Renaissance des Jenseitsglaubens Das Thema
Als mit der Aufklärung des 18. Jahrhunderts der Glaube an alles, was nicht hinterfragt werden kann, nach und nach in den Hintergrund gedrängt wurde, schien das Schicksal des Jenseitsglaubens besiegelt. Es dauerte noch circa 100 Jahre, bis mit Ludwig Feuerbach ein erster radikaler Religionskritiker auftrat, auf dessen Thesen sich die Religionskritik bis heute stützt. Gleichzeitig erstarkte im 19. Jahrhundert das Interesse am Mysterium, am Unerklärlichen, Jenseitigen und Transzendenten. In der Literatur dieser Zeit zeigt sich das Vergnügen am Unerklärlichen nicht zuletzt in der Gattung der Novelle, die mit Titeln wie "Der Schimmelreiter" (Theodor Storm) "Die Judenbuche" (Annette von Droste-Hülshoff) oder "Die schwarze Spinne" (Jeremias Gotthelf) entsprechenden Lesehunger der Gebildeten stillte. In dieser Zeit entstanden aber auch so erfolgreiche Titel wie "Graf Dracula" oder "Frankensteins Monster". Diese literarischen Phänomene sind jedoch nur ein Indiz für eine gesamtgesellschaftliche Entwicklung, die als Gegenströmung zur rationalistischen Aufklärung aufgefasst werden kann.
Wurzeln in der Religion
Das Wort Religion kommt aus dem Lateinischen und bedeutet eigentlich "Das, was übrig bleibt" - übrig bleibt vom Menschen, wenn er stirbt. Das Unsterbliche. Das, was in einer anderen, jenseitigen Welt mit dem Menschen geschieht. Und nicht zuletzt wartet in jener Welt Gott auf die Seelen der Verstorbenen und stellt sie vor sein Gericht. Diese Vorstellungen haben in den unzähligen Religionen und Glaubensrichtungen der Völker der Erde unterschiedlichste Ausprägungen erfahren. Dennoch gibt es erstaunliche Gemeinsamkeiten. Bereits in den ältesten Religionen, von denen wir wissen, gab es die Vorstellung von einem Weiterleben nach dem Tod. Der ägyptische Totengott Anubis z. B. wiegt die Herzen der Verstorbenen und entscheidet, was weiterhin mit ihnen geschehen soll. Im germanischen Walhall dürfen die ehrenvoll gefallenen Krieger auf ewige Zeiten weiterkämpfen. Im Christentum darf der Gläubige auf ein ewiges Leben im Paradies hoffen.

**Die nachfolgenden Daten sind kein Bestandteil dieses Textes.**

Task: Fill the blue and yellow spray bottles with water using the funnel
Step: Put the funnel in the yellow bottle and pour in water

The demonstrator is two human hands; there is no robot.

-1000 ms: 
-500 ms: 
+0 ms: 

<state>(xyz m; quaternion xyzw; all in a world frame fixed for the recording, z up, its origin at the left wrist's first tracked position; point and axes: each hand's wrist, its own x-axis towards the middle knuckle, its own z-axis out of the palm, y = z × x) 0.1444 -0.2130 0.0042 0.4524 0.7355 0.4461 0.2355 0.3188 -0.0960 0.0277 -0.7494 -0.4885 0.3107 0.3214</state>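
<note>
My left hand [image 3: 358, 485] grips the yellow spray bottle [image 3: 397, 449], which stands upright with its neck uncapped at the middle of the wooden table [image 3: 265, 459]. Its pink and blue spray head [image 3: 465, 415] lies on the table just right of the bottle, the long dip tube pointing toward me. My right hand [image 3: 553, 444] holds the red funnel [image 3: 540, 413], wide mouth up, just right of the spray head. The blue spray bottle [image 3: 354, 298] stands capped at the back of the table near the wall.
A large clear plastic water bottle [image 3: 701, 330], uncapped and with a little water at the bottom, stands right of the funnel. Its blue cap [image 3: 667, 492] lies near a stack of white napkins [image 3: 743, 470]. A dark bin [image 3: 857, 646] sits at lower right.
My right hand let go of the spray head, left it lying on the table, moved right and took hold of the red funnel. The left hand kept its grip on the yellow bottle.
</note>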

Außerchristliche Vorstellungen
Während abendländische Vorstellungen davon ausgehen, dass sich nichts im Leben wiederholt, glaubt man im Fernen Osten, namentlich im Hinduismus und Buddhismus, an einen Kreislauf von Tod und Wiedergeburt, in dem die Seelen je nach ihrem Karma immer wieder erneut reinkarniert werden. Eine Folge der Globalisierung der modernen Welt ist, dass auch diese Vorstellungen von Abendländern Besitz ergreifen und mit urchristlichen Inhalten vermischt werden. Da die Lehren der großen Kirchen seit der Aufklärung quasi offiziell angezweifelt werden dürfen (Glauben heißt ja bekanntlich Nicht-Wissen) sind in unserer modernen pluralistischen Gesellschaft viele Menschen verunsichert, was sie nun eigentlich glauben sollen.
Nahtod-Erlebnisse als Beweise?
Neben der religiösen Indifferenz spielen auch wieder persönliche Zeugenaussagen eine Rolle. Dabei ist nicht an christliche Märtyrer (= griechisch "Zeuge") zu denken, sondern an Menschen, die durch gewisse Umstände klinisch tot waren und danach wiederbelebt werden konnten. Diese Menschen berichten teilweise übereinstimmend von Erfahrungen aus dem vermeintlichen Jenseits, die allgemein zu Spekulationen über das Jenseits anregen. Wissenschaftler sind sich heute weitgehend darin einig, dass Nahtod-Erlebnisse auf eine zeitweilige Vergiftung des Gehirns zurückzuführen sind, wodurch ein rauschähnlicher Zustand hervorgerufen wird, der von den betreffenden Menschen nachträglich als reales Erlebnis interpretiert wird. Wie dem auch sei, was nach dem Tod kommt, können wir nicht wissen. Diese Zukunft, die jeden von uns betrifft, kann aus religiöser Sicht nur im Glauben erfasst werden. Und unter den verschiedenen Glaubensrichtungen, die heute "im Angebot" sind, ist der Glaube an ein Paradies, an die ewige Glückseligkeit in der Nähe Gottes, eine gute Alternative zu manch einer konfusen Horrorvision.